§ **REQUIRED WORK**: Copy out the listing that follows, exact in every word, and skip the images.

§ **RECORDS SHOWN**:
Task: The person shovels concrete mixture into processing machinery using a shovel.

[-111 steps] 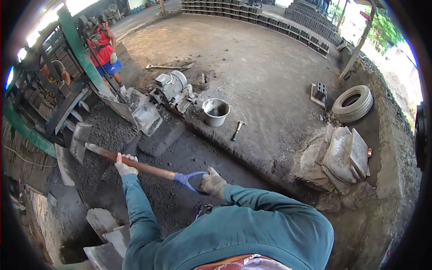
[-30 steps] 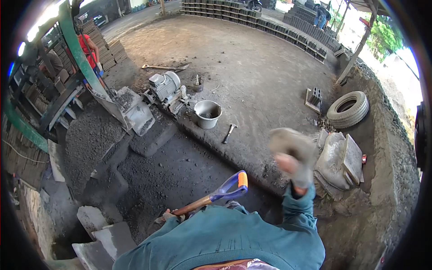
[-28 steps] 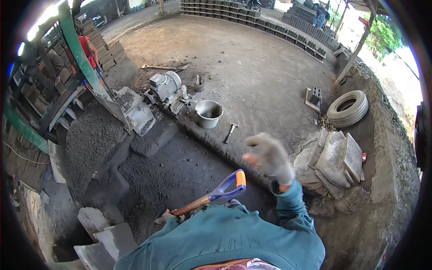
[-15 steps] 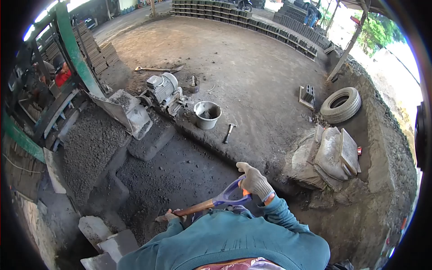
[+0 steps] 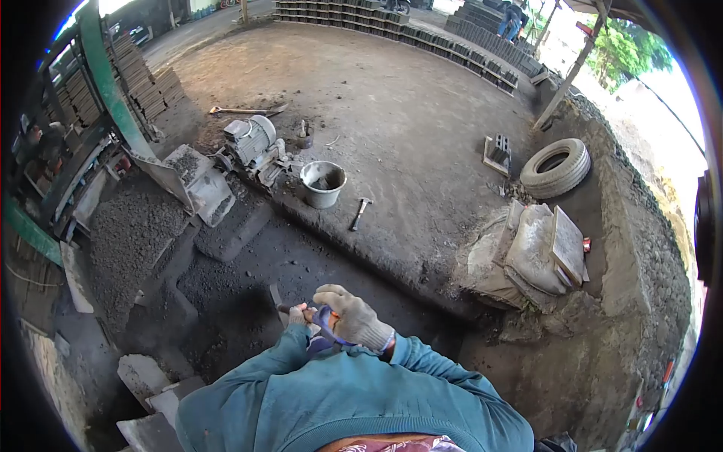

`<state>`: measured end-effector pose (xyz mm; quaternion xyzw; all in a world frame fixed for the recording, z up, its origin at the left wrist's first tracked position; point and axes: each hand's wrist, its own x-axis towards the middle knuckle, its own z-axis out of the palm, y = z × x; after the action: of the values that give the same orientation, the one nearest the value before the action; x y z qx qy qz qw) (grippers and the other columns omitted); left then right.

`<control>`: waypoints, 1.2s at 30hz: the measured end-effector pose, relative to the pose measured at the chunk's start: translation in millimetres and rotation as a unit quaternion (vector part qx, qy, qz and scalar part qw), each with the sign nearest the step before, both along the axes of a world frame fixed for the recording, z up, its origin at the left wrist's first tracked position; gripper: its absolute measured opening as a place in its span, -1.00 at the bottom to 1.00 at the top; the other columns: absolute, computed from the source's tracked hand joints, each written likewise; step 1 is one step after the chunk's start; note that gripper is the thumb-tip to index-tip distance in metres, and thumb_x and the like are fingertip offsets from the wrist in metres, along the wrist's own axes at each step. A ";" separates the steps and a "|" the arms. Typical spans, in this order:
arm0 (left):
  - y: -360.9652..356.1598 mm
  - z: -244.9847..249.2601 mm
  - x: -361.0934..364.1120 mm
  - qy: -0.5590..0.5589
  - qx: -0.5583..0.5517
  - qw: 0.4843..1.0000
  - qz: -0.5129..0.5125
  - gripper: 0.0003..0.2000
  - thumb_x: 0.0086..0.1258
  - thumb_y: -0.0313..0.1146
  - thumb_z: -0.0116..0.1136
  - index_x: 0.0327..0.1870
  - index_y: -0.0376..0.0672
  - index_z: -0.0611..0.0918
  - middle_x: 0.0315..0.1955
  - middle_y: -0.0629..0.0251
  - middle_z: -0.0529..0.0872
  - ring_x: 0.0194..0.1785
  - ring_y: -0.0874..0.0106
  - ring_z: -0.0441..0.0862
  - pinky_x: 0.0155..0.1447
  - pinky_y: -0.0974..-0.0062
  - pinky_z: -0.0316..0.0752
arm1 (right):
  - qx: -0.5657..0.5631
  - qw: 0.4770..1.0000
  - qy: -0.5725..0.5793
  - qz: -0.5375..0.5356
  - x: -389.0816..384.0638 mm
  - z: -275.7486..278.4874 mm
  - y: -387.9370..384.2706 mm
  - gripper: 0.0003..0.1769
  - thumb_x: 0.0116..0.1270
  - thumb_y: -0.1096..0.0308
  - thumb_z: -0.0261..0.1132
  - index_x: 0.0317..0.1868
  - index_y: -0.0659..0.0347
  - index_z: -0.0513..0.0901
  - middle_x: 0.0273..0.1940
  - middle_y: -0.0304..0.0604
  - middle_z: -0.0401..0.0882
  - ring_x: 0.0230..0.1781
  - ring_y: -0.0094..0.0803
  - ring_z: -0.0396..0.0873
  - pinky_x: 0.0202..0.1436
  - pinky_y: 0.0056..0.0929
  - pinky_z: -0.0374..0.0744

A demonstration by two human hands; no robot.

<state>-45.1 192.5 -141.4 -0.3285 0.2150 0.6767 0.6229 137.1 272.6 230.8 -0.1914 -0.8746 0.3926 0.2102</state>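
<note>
My right hand [image 5: 351, 316], in a pale knitted glove, is closed on the purple D-shaped grip [image 5: 325, 328] of a shovel. My left hand [image 5: 299, 315] wraps the shovel's wooden shaft [image 5: 285, 308] just ahead of it. The shaft points away from my body and looks strongly foreshortened. Part of the shovel's blade [image 5: 275, 295] shows beyond my left hand, over the dark, crumbly ground of the pit. A heap of dark, gritty mix [image 5: 132, 237] lies to the left of my hands.
On the ledge ahead are a grey bucket [image 5: 322, 197], a hammer [image 5: 361, 214], an electric motor [image 5: 252, 139] and another shovel [image 5: 248, 111]. A tyre [image 5: 556, 168] and stacked sacks [image 5: 531, 248] sit right. A green-framed machine [image 5: 113, 83] stands left. A person [image 5: 512, 21] bends by far blocks.
Both hands have swung the shovel: the purple grip has come left, closer to my left hand, and the shaft now points forward instead of left. The whole view has shifted slightly.
</note>
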 end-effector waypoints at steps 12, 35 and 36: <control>49.3 96.6 94.9 0.249 -0.068 0.939 -0.227 -0.43 0.59 -0.02 -0.43 0.42 -0.22 0.34 0.35 -0.06 0.45 0.40 0.06 0.45 0.48 0.06 0.39 | -0.030 0.996 -0.034 -0.083 74.1 -51.9 20.3 -0.72 0.33 0.34 0.33 0.06 0.04 0.67 0.17 -0.06 0.57 0.00 -0.04 0.67 -0.01 -0.20 0.68; 71.8 -46.9 33.8 0.212 0.063 0.950 -0.222 -0.62 0.52 -0.14 -0.24 0.00 -0.17 0.60 0.06 0.18 0.70 0.17 0.25 0.62 0.31 0.24 0.50 | 0.052 0.988 0.046 -0.141 34.2 -63.2 30.8 -0.58 0.10 0.54 0.28 0.02 0.07 0.62 0.10 -0.05 0.59 0.04 0.03 0.62 0.02 -0.13 0.65; 70.6 -46.7 31.2 0.199 0.049 0.958 -0.202 -0.62 0.52 -0.14 -0.24 -0.01 -0.20 0.61 0.04 0.17 0.70 0.16 0.24 0.62 0.30 0.23 0.51 | 0.049 0.988 0.042 -0.139 29.9 -59.7 27.7 -0.58 0.10 0.53 0.29 0.02 0.06 0.62 0.09 -0.06 0.59 0.03 0.03 0.63 0.01 -0.13 0.65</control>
<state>-13.9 263.1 -188.1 -0.1065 0.3631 0.5982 0.7064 167.0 300.3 171.1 -0.2841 -0.8481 0.3243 0.3081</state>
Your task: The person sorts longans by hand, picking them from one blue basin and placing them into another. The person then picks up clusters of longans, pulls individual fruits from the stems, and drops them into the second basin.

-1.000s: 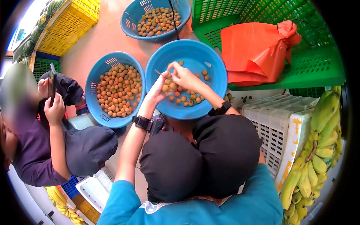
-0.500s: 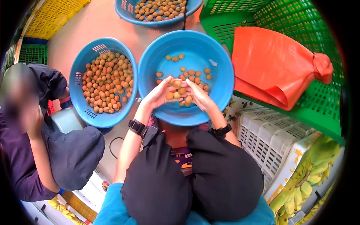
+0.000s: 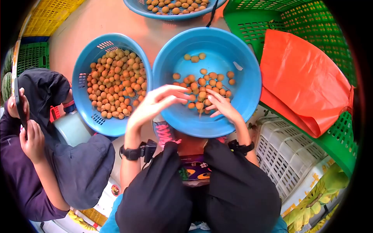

§ **TASK OUTPUT**:
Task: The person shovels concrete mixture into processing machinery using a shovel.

[-111 steps] 
[-30 steps] 
[-28 steps] 
[-15 steps] 
[+0 steps] 

`<state>`: measured end-effector pose (xyz mm; quaternion xyzw; all in a world frame fixed for the recording, z up, its origin at the left wrist's first tracked position; point and axes: each hand's wrist, its own x-axis towards the middle knuckle, its own z-axis out of the palm, y = z × x; after the action: of the values that give the same orientation, the one nearest the value before the action; x y z qx qy qz qw) (grippers and the other columns omitted); left then right.

`<control>`: waypoints, 1.2s at 30hz: the measured end-effector pose, relative to the pose measured at the chunk's start: translation in millimetres and rotation as a unit quaternion (vector part qx, qy, qz and scalar part qw), each with the sign nearest the step before, both along the axes of a world frame fixed for the recording, z up, its origin at the left wrist's first tracked position; gripper: its absolute measured opening as a place in its span, -1.00 at the bottom to 1.00 at the top; the other columns: absolute, computed from the source's tracked hand joints, each written likewise; step 1 is one step after the chunk's start; note that gripper is the thumb-tip to index-tip distance in metres, and thumb_x and the like are fingertip offsets from the wrist in metres, along the wrist's own axes at each step. A ";" separates the steps and a "|" the arms. Typical spans, in this order:
arm0 (left):
  - y: -360.9652..356.1598 mm
  - z: -244.9847..249.2601 mm
  - x: -361.0934..364.1120 mm
  - qy: -0.5590..0.5589
  - qx: -0.5583..0.5517
  - qw: 0.4843..1.0000
  - qz: -0.5129..0.5125
  - gripper: 0.0003..0.2000
  - thumb_x: 0.0086..0.1258
  - thumb_y: -0.0313..0.1146
  - thumb_z: -0.0116..0.1136
  - index_x: 0.0327..0.1870
  - index_y: -0.0376..0.0672
  - index_z: -0.0611..0.0918
  - middle_x: 0.0315..0.1955
  - middle_y: -0.0629..0.0251
  - middle_z: -0.0529..0.0872
  - ring_x: 0.0194..0.1785
  - ring_y: -0.0874..0.0106
  - ring_z: -0.0441..0.0862
  - pinky_x: 0.0155..0.1447
  - pinky_y: -0.0974..-0.0062
  - pinky_z: -0.0316..0.0752
arm1 (right):
  - qx: -0.5657..0.5631
  - qw: 0.4770..1.0000
  - qy: -0.5725..0.5793
  - qz: -0.5375..0.5356
  - x: -389.0816..384.0638 mm
  - z: -275.7486..278.4874 mm
  - y: -387.9370..384.2706 mm
  - gripper: 0.0003..0.1769
  - thumb_x: 0.0116..0.1270
  - thumb_y: -0.1096..0.0308
  - thumb_z: -0.0261..0.1132
  - index_x: 0.0317..0.1868
  - index_y: -0.0659..0.0347
  - index_z: -0.0513..0.0901
  - middle_x: 0.0273..0.1940
  - middle_y: -0.0304..0.0604
  - middle_z: -0.0401..0.0882
  - ring_x: 0.0230..0.1781
  - ring_y: -0.0094..0.0803
  - ring_z: -0.0396..0.0873
  - pinky_x: 0.0202..0.1436
  - pinky_y: 0.0056..0.0929
  - pinky_z: -0.0374..0.0744

A demonstration by two human hands; no robot.

<state>-45.1 192.5 -141.4 -0.3285 0.2150 0.6767 0.6229 137.1 272.6 230.8 -0.1914 -0.8746 0.3926 0.2102</state>
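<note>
My right hand [image 5: 351, 316], in a pale knitted glove, is closed on the purple D-shaped grip [image 5: 325, 328] of a shovel. My left hand [image 5: 299, 315] wraps the shovel's wooden shaft [image 5: 285, 308] just ahead of it. The shaft points away from my body and looks strongly foreshortened. Part of the shovel's blade [image 5: 275, 295] shows beyond my left hand, over the dark, crumbly ground of the pit. A heap of dark, gritty mix [image 5: 132, 237] lies to the left of my hands.
On the ledge ahead are a grey bucket [image 5: 322, 197], a hammer [image 5: 361, 214], an electric motor [image 5: 252, 139] and another shovel [image 5: 248, 111]. A tyre [image 5: 556, 168] and stacked sacks [image 5: 531, 248] sit right. A green-framed machine [image 5: 113, 83] stands left. A person [image 5: 512, 21] bends by far blocks.
Both hands have swung the shovel: the purple grip has come left, closer to my left hand, and the shaft now points forward instead of left. The whole view has shifted slightly.
</note>
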 end-effector waypoints at steps 12, 35 and 36: <control>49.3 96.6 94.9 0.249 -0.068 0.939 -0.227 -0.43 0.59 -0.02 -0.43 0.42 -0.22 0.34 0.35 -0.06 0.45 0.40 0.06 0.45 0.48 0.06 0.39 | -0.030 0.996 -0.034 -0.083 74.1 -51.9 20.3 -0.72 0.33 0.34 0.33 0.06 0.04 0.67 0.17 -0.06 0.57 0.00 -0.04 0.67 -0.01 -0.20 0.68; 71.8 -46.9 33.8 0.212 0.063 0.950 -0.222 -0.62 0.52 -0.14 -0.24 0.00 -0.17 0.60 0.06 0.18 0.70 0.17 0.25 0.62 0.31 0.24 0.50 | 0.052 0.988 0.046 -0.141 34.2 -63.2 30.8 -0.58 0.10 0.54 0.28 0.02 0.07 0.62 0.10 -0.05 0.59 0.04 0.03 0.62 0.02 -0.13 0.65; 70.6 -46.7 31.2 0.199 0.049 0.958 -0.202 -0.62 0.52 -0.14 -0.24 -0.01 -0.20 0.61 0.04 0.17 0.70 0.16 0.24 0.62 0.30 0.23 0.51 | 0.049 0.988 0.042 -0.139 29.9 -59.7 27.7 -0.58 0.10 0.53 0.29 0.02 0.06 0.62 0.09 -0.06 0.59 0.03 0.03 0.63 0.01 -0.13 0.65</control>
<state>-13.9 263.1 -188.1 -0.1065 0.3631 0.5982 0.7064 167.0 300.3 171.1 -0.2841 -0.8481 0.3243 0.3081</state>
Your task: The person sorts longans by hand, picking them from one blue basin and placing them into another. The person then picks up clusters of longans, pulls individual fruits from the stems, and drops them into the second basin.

-1.000s: 
-0.500s: 
+0.000s: 

The exercise is done now.